Task to complete – The data below should be restated word for word, pictures omitted.

Source data –
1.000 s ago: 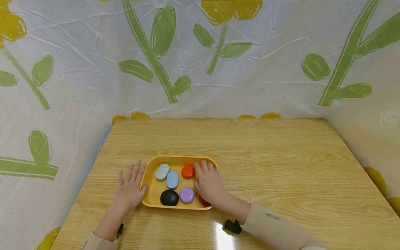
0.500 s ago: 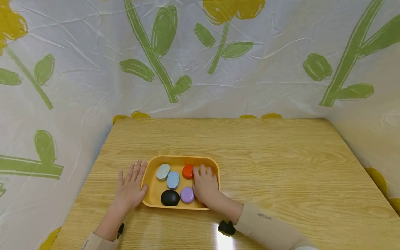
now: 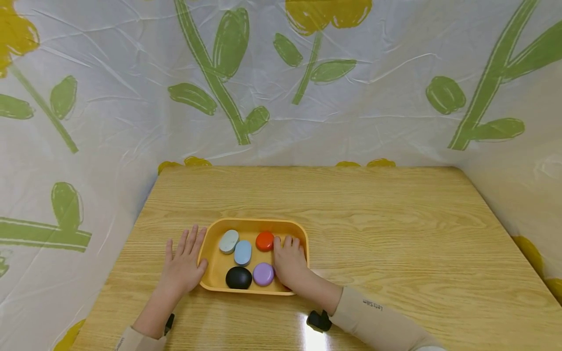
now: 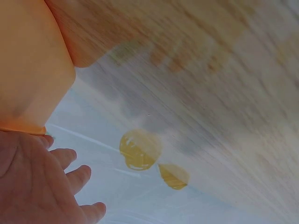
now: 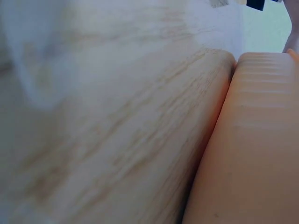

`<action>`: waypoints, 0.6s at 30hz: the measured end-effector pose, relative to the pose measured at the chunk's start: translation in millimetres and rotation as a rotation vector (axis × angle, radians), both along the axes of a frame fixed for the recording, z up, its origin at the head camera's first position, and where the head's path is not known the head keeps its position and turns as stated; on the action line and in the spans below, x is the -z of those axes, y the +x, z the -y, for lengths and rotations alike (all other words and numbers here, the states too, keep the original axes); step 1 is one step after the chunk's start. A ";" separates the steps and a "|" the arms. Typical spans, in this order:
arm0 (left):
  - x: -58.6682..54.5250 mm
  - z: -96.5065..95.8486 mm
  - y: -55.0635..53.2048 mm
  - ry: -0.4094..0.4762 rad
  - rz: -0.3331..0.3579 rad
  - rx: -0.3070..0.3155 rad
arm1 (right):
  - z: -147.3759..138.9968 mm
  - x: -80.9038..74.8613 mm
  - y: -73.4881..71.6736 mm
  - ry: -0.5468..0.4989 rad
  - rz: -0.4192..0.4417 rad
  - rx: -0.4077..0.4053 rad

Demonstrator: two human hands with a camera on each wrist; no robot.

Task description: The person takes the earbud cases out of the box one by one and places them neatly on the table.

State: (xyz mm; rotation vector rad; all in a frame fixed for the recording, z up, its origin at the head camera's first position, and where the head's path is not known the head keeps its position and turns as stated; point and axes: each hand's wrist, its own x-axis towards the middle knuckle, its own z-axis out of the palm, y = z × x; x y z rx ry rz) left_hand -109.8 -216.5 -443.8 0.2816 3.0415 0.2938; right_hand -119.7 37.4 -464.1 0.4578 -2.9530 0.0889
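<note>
A yellow-orange tray [image 3: 254,292] sits on the table with several smooth, rounded pieces in it. In the head view these are a pale grey-green oval [image 3: 229,242], a light blue oblong [image 3: 243,252], a black oval [image 3: 239,278], a purple disc [image 3: 263,274] and an orange-red disc [image 3: 265,241]. My left hand [image 3: 184,268] lies spread along the tray's left side, thumb at the rim. Inside the tray's right end is my right hand [image 3: 290,263], fingers bent downward beside the orange-red disc. Whatever is under its palm and fingertips is hidden.
The wooden table [image 3: 386,234] reaches back and right beyond the tray. A pale sheet [image 3: 307,131] with green and yellow plant drawings hangs around the table. The right wrist view shows the tray's outer wall [image 5: 252,154] and tabletop, without the right fingers.
The right hand has come slightly down and left in the tray, its fingers now more bent. A dark red piece, partly visible earlier, is covered by it. The left hand stays put.
</note>
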 end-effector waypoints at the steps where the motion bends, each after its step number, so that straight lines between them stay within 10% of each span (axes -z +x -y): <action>1: 0.0 -0.1 0.0 0.000 0.001 -0.001 | 0.2 0.0 0.2 0.001 -0.001 0.003; 8: 0.0 -0.5 -0.4 0.004 0.002 -0.002 | -1.2 -2.0 -1.9 0.018 -0.026 -0.020; 18: 0.3 -1.2 -0.7 -0.005 -0.003 -0.001 | -27.5 -36.5 -22.4 -0.137 -0.277 -0.184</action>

Solution –
1.000 s ago: 
0.500 s ago: 
now: 
now: 
now: 

`<action>`: waypoints, 0.6s at 30hz: the measured end-effector pose, relative to the pose measured at the chunk's start: translation in millimetres and rotation as a rotation vector (axis × angle, radians), both along the axes of a frame fixed for the recording, z up, its origin at the head camera's first position, and where the head's path is not known the head keeps its position and turns as stated; on the action line and in the spans below, x is the -z of those axes, y the +x, z the -y, for lengths and rotations alike (all other words and numbers here, the states too, keep the original axes); step 1 is one step after the chunk's start. A ";" separates the steps and a "|" the arms. Typical spans, in this order:
arm0 (left):
  - x: -58.6682..54.5250 mm
  - z: -96.5065..95.8486 mm
  - y: -55.0635..53.2048 mm
  - ry: -0.4094..0.4762 rad
  - rz: -0.3331..0.3579 rad
  - rx: -0.3070..0.3155 rad
arm1 (right):
  - z: -147.3759..138.9968 mm
  - x: -80.9038..74.8613 mm
  - y: -73.4881..71.6736 mm
  - ry: -0.5468..0.4989 rad
  - rz: -0.4192..0.4417 rad
  - rx: -0.4077..0.4053 rad

Demonstrator: two human hands with a camera on each wrist; no robot.

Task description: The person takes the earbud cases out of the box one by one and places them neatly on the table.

State: (xyz mm; rotation vector rad; all in a frame fixed for the recording, z up, its origin at the head camera's first position, and where the head's path is not known the head keeps its position and turns as stated; point and axes: each hand's wrist, its own x-axis towards the middle knuckle, its own z-axis out of the palm, y = z × x; x y z rx ry rz) left_hand -109.8 -216.5 -443.8 0.2816 3.0415 0.2938; right_hand -119.7 37.4 -464.1 0.4578 -2.9530 0.0889
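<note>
A yellow-orange tray [image 3: 254,292] sits on the table with several smooth, rounded pieces in it. In the head view these are a pale grey-green oval [image 3: 229,242], a light blue oblong [image 3: 243,252], a black oval [image 3: 239,278], a purple disc [image 3: 263,274] and an orange-red disc [image 3: 265,241]. My left hand [image 3: 184,268] lies spread along the tray's left side, thumb at the rim. Inside the tray's right end is my right hand [image 3: 290,263], fingers bent downward beside the orange-red disc. Whatever is under its palm and fingertips is hidden.
The wooden table [image 3: 386,234] reaches back and right beyond the tray. A pale sheet [image 3: 307,131] with green and yellow plant drawings hangs around the table. The right wrist view shows the tray's outer wall [image 5: 252,154] and tabletop, without the right fingers.
The right hand has come slightly down and left in the tray, its fingers now more bent. A dark red piece, partly visible earlier, is covered by it. The left hand stays put.
</note>
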 end-effector waypoints at the steps where the motion bends, each after its step number, so that straight lines between them stay within 10% of each span (axes -z +x -y): <action>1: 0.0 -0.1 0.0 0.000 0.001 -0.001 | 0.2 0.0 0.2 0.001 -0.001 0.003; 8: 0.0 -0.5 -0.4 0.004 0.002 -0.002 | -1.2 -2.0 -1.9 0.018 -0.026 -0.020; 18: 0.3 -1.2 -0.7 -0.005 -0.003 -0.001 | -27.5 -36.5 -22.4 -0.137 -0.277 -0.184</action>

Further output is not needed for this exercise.